Stored dataset items
##########
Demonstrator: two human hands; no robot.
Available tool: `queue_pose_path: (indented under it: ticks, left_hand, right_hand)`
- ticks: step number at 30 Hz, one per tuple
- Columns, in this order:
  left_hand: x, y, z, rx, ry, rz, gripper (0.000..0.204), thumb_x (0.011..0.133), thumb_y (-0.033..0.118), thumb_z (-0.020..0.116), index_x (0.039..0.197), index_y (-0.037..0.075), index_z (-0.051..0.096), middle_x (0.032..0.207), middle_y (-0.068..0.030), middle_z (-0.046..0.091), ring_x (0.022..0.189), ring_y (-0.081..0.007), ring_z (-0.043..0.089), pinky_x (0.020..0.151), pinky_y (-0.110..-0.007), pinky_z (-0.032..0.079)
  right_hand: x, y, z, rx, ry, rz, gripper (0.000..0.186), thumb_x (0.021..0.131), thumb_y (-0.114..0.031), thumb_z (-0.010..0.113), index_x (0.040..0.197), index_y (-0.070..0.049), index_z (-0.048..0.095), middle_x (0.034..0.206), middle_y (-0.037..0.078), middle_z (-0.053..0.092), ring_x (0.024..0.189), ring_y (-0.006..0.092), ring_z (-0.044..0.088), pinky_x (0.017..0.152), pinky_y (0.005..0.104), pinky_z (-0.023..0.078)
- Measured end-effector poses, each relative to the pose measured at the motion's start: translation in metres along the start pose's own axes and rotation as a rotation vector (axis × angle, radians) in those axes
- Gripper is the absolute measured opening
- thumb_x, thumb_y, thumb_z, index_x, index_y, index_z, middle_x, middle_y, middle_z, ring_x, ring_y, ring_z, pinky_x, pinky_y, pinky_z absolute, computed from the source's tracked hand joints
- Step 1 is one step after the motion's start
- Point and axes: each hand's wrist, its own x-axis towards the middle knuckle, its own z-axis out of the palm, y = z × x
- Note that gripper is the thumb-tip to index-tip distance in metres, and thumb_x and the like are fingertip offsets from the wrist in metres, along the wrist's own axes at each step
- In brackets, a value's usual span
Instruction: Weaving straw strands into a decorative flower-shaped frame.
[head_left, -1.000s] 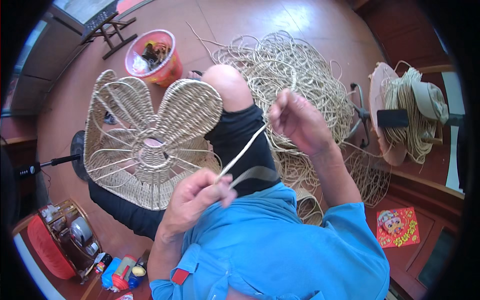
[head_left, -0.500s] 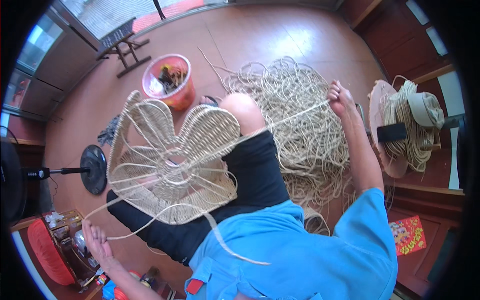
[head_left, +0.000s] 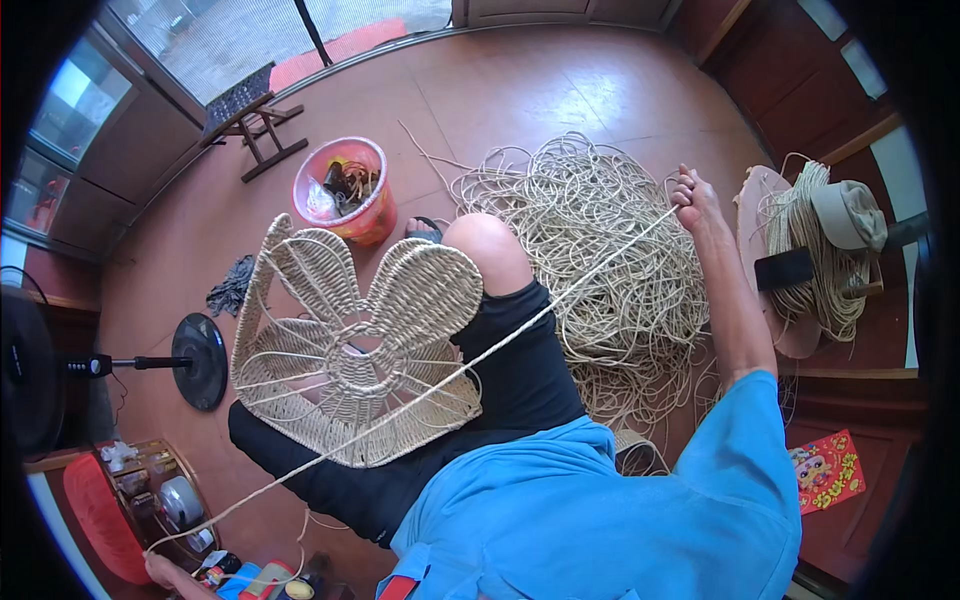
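A flower-shaped woven basket piece lies across my lap, with rounded petals round an open centre ring. Some petals are filled with weave; others show bare spokes. One pale twisted cord runs straight and taut over its front edge, from lower left to upper right. My right hand, raised beside the rope heap, is closed round the cord's upper end. Low at the left edge, my left hand grips the same cord; its fingers are only partly visible. From there a slack length hangs down by small items.
A big tangle of cord covers the floor at right. Further right stands a cord spool with a phone and a cap. A pink bucket, a wooden stool and a black fan base stand left.
My left hand has moved down and outward to the lower left, drawing the slack cord loop straight. My right hand stays raised, slightly further right. The cord now crosses lower over the weave.
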Motion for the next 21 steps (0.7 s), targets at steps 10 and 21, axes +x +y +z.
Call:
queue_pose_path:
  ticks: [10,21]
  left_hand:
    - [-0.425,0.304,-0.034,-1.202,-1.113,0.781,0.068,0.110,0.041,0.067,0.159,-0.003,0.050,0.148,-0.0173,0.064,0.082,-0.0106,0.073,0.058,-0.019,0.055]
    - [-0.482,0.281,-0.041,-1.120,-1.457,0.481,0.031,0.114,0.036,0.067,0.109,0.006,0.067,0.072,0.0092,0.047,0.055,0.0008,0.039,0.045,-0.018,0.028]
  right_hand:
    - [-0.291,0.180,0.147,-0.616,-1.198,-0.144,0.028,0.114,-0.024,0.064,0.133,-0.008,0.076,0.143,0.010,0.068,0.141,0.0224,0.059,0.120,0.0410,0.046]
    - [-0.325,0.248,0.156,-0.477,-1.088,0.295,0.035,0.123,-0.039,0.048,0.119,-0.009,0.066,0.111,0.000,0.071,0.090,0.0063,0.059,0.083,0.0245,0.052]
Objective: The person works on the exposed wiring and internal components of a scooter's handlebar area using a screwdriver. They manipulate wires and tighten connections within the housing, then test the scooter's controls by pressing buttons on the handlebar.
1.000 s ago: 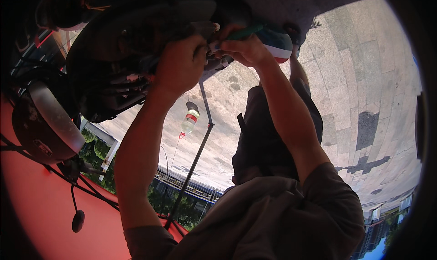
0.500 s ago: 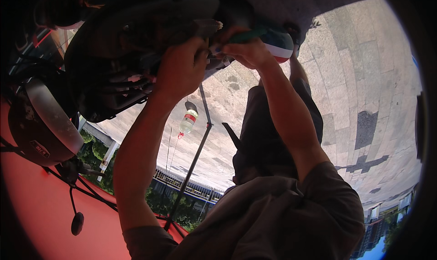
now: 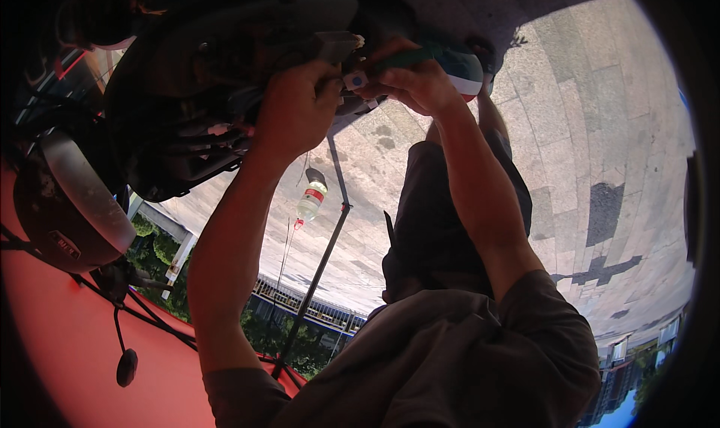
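Observation:
My left hand (image 3: 298, 107) is closed in a pinch beside a dark machine (image 3: 225, 61) with loose wiring; what its fingers hold is hidden. Facing it, my right hand (image 3: 416, 83) has its fingers closed around a long green tool (image 3: 409, 58), perhaps a screwdriver by its handle. At the right fingertips shows a small whitish block (image 3: 355, 80) with a blue dot, a short gap from the left fingers. Just above both hands is a grey box-shaped part (image 3: 337, 46) with a pale end. The wiring behind my left hand lies in deep shadow.
A black and silver rounded housing (image 3: 75, 203) stands at left, above a red canopy (image 3: 90, 338). A clear bottle (image 3: 311, 202) hangs on string near a dark pole (image 3: 322, 263). A rounded dark, white and red object (image 3: 465, 76) is behind my right hand, over paving (image 3: 570, 128).
My right hand has shifted slightly right and turned, and the whitish block with the blue dot now shows at its fingertips. My left hand stays nearly in place.

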Demonstrator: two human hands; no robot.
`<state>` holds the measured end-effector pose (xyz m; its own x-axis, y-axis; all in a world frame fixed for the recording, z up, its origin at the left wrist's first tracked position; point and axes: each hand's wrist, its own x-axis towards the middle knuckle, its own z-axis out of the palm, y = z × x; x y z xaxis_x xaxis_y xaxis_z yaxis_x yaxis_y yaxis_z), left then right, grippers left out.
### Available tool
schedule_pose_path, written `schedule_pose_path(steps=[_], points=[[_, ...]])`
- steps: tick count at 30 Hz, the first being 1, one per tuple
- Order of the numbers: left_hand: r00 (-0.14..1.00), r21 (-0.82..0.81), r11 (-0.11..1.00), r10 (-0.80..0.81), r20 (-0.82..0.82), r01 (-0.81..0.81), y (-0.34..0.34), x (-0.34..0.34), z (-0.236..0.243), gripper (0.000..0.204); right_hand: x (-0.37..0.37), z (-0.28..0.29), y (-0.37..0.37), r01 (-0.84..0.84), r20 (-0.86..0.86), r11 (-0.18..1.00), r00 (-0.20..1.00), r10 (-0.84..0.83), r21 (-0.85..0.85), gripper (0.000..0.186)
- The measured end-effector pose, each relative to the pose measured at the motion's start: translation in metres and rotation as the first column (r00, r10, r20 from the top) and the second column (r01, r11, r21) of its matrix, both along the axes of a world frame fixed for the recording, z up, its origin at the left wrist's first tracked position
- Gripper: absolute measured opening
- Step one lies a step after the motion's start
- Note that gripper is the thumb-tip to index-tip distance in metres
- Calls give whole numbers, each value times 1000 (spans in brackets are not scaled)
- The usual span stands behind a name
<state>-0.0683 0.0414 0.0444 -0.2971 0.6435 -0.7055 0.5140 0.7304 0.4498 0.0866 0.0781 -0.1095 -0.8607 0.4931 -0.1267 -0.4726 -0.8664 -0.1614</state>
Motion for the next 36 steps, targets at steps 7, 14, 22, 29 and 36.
schedule_pose_path(steps=[7,14,22,29,36], points=[[1000,32,999,21,5,-21,-2,0,-3,16,-5,2,-4,45,10,999,999,-45,-24,21],[999,78,996,38,-32,-36,-4,3,-5,12,-11,10,-11,99,99,995,990,-100,8,19],[996,152,988,-29,-87,42,-4,4,-8,10,-11,17,-11,20,184,999,983,-12,-45,19],[968,187,958,-184,-174,216,-4,3,-5,7,-11,17,-13,32,201,999,979,-27,-23,18],[994,94,991,-93,-60,98,-7,-1,3,6,-19,12,-17,53,128,999,990,-53,10,18]])
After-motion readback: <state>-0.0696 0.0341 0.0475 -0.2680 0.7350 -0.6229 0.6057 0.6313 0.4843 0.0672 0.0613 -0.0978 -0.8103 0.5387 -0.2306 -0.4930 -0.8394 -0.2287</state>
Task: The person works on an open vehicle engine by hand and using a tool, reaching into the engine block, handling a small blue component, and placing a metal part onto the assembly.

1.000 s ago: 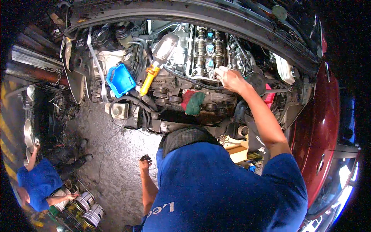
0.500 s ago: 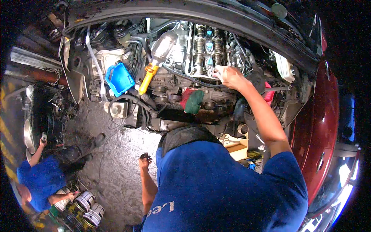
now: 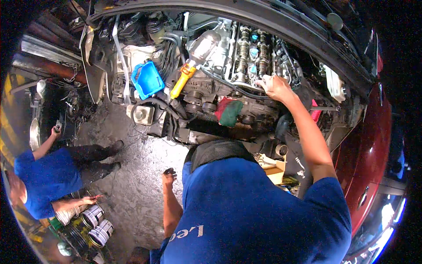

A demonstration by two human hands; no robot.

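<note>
My right hand (image 3: pixel 275 88) reaches to the front end of the exposed engine top (image 3: pixel 252 61), beside its camshafts, fingers closed in a pinch; whatever is between them is too small to make out. Down by my left side, away from the engine, my left hand (image 3: pixel 169 177) has curled fingers around something dark that I cannot make out. Left of the camshafts, a work lamp with a yellow handle (image 3: pixel 180 86) leans across the engine, next to a blue plastic container (image 3: pixel 147 79). A red and green rag (image 3: pixel 229 111) lies below my right hand, over the pulleys.
A co-worker (image 3: pixel 48 178) in blue is at the lower left, near several buckets (image 3: pixel 100 232). A cardboard box (image 3: pixel 271 169) sits right of my waist. A dark red car (image 3: pixel 360 167) stands close on the right. A raised hood edge (image 3: pixel 228 9) spans the top.
The engine bay has shifted right and slightly up in the view. The co-worker's body and arm have moved up and their legs rightward. My right hand stays at the same spot on the engine.
</note>
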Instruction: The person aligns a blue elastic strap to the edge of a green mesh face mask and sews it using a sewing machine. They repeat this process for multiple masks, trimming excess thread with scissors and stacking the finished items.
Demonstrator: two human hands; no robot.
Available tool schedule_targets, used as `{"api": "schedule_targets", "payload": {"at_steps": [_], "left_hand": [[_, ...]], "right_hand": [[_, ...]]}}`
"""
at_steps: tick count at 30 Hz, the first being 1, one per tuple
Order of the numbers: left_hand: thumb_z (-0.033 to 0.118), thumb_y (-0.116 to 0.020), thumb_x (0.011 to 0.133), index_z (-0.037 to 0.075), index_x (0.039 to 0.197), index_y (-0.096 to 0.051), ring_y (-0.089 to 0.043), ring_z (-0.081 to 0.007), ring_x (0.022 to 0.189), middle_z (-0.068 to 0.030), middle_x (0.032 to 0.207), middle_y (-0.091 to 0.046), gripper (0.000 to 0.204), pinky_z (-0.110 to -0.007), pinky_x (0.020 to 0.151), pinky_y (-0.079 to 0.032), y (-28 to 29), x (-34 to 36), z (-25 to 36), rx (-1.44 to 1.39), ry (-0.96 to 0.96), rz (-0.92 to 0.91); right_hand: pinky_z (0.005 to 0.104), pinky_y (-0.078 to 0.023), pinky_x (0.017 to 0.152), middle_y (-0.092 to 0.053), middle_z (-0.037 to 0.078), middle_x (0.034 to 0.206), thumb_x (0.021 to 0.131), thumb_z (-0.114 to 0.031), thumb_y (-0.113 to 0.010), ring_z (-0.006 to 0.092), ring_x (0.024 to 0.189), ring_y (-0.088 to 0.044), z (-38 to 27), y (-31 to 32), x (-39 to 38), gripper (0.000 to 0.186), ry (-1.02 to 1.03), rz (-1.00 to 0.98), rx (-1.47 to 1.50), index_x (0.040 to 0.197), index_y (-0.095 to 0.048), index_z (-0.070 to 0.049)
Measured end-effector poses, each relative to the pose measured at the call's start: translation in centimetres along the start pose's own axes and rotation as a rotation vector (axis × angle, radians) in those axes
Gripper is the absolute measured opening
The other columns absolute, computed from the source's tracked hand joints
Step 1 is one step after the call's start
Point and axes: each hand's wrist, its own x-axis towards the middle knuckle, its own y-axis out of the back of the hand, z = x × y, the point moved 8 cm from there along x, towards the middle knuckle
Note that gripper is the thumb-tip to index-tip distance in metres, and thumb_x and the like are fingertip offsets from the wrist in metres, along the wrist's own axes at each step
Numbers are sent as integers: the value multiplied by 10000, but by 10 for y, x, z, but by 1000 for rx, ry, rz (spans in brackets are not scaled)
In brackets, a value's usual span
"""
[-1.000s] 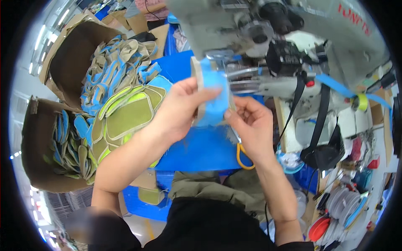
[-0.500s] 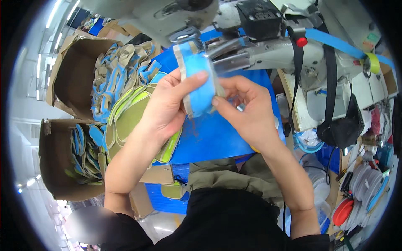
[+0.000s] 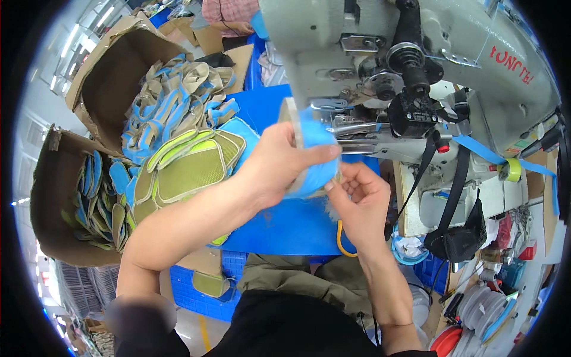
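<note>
A blue fabric piece with beige edging (image 3: 315,135), bent into a curved band, is held up in front of me above the blue tabletop (image 3: 267,232). My left hand (image 3: 276,160) is closed around it, thumb pressed along the blue face. At its lower right edge, my right hand (image 3: 361,193) pinches the trim between thumb and fingertips. Just behind the piece are the metal guide and arm of a sewing machine (image 3: 363,50). Olive-green panels with lime trim (image 3: 193,172) lie stacked on the left, partly covered by my left forearm.
Two cardboard boxes stand at left; beige-and-blue fabric pieces (image 3: 172,107) spill from the upper box (image 3: 119,77), and the lower box (image 3: 50,202) holds several small panels. A yellow handle loop (image 3: 341,239) shows at the table edge. Blue tape (image 3: 483,150) runs right. Another person (image 3: 229,12) is beyond.
The view has shifted, showing more of the sewing machine. Both hands still hold the fabric piece, which has turned somewhat and now sits farther right over the table.
</note>
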Motion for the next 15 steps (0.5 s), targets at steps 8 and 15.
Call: {"api": "schedule_targets", "payload": {"at_steps": [8,15], "left_hand": [[131,-773,923,10,1119,-656,-701,-139,834,-68,990,-728,258,-303,720,-572,-2,-4,9,-110,70,-1],[163,-721,972,29,1151,-697,-707,-117,883,-58,1037,-745,225,-291,804,-580,12,-24,-5,-15,-135,19]], "right_hand": [[215,-494,703,-729,22,947,903,1,-726,55,805,-637,-3,-1,18,214,-29,8,77,1116,-713,18],[245,-483,680,-717,14,905,842,-33,-755,84,811,-657,-9,2,14,258,69,3,-147,1098,-725,-32]]}}
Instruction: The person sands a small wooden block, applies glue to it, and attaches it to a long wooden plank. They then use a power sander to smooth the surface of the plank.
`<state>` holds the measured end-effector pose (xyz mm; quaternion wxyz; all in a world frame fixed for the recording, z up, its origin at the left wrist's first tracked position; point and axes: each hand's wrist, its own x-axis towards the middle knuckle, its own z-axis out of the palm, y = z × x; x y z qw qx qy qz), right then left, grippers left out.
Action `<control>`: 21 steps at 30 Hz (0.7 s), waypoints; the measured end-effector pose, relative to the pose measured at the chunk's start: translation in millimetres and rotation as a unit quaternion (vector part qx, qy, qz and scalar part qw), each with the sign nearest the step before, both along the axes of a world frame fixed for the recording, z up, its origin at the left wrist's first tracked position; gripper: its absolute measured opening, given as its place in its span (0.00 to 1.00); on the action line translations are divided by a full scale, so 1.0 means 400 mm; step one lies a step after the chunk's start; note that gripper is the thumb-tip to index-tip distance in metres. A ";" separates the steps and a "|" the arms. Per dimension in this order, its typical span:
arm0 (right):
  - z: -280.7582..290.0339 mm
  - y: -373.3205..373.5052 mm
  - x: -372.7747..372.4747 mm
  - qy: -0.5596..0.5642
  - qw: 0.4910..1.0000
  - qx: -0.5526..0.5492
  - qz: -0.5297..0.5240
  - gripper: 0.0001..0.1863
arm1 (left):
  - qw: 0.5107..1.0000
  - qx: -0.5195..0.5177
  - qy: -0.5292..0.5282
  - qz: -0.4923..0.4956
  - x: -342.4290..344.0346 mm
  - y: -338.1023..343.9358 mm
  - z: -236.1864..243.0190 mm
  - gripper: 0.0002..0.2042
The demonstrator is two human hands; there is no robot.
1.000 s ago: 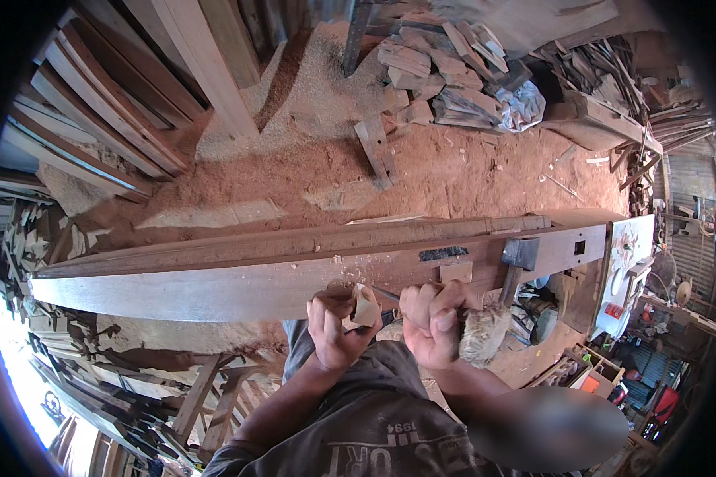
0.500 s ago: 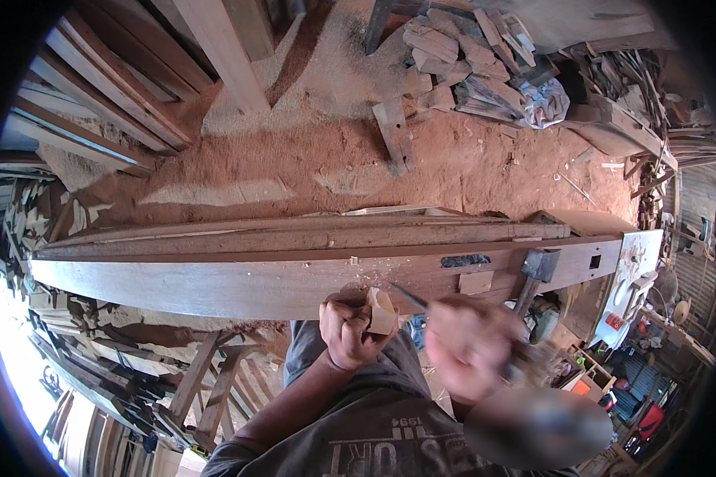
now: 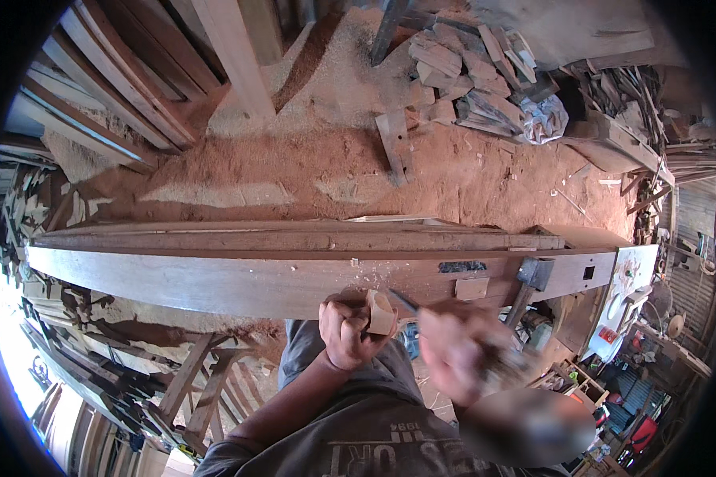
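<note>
While the left hand (image 3: 342, 332) curls its fingers snugly round one pale, angular wooden block (image 3: 382, 315), the right hand (image 3: 452, 346), blurred, looks closed round one dark, narrow-bladed tool (image 3: 404, 300); the block juts from the thumb side of the left hand, between the two hands, and the blade slants toward it, though I cannot tell whether they touch.

Just beyond both hands runs one long, smooth brown wooden plank (image 3: 175, 278), with one rougher brown timber (image 3: 294, 238) along its far side; ahead of the right hand the plank bears one dark elongated patch (image 3: 461, 266), one small tan wooden rectangle (image 3: 472, 288) and, farther right, one square dark hole (image 3: 588, 273); one grey, block-headed mallet (image 3: 536, 273) stands in the way to the right of the right hand; pale wood chips (image 3: 370, 274), too small to count, lie beyond the left hand.

Well past the plank, one notched brown wooden piece (image 3: 392, 147) lies ahead of the hands; farther right sits one heap of wooden offcuts (image 3: 445, 71), too jumbled to count, beside one crumpled silvery bag (image 3: 545, 119); far left of the left hand lean several long brown boards (image 3: 111, 87), overlapping; one white-topped table (image 3: 615, 294) stands far right of the right hand.
</note>
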<state>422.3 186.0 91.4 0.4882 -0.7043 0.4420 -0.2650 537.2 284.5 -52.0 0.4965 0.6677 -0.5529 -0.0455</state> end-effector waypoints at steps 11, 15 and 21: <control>-0.037 0.037 0.090 -0.145 0.982 0.047 -0.109 0.23 | 0.999 0.036 0.017 -0.027 0.000 0.018 -0.012 0.27; -0.077 0.001 0.034 0.006 0.992 -0.121 -0.040 0.17 | 1.000 0.007 0.030 -0.004 -0.004 0.016 -0.018 0.25; -0.185 0.039 0.042 0.096 0.986 -0.135 -0.034 0.15 | 1.000 0.016 0.000 0.005 -0.018 0.013 -0.040 0.22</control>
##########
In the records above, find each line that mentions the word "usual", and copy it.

- In brackets, a value's usual span
- The usual span stands behind a name
In brackets, a value's usual span

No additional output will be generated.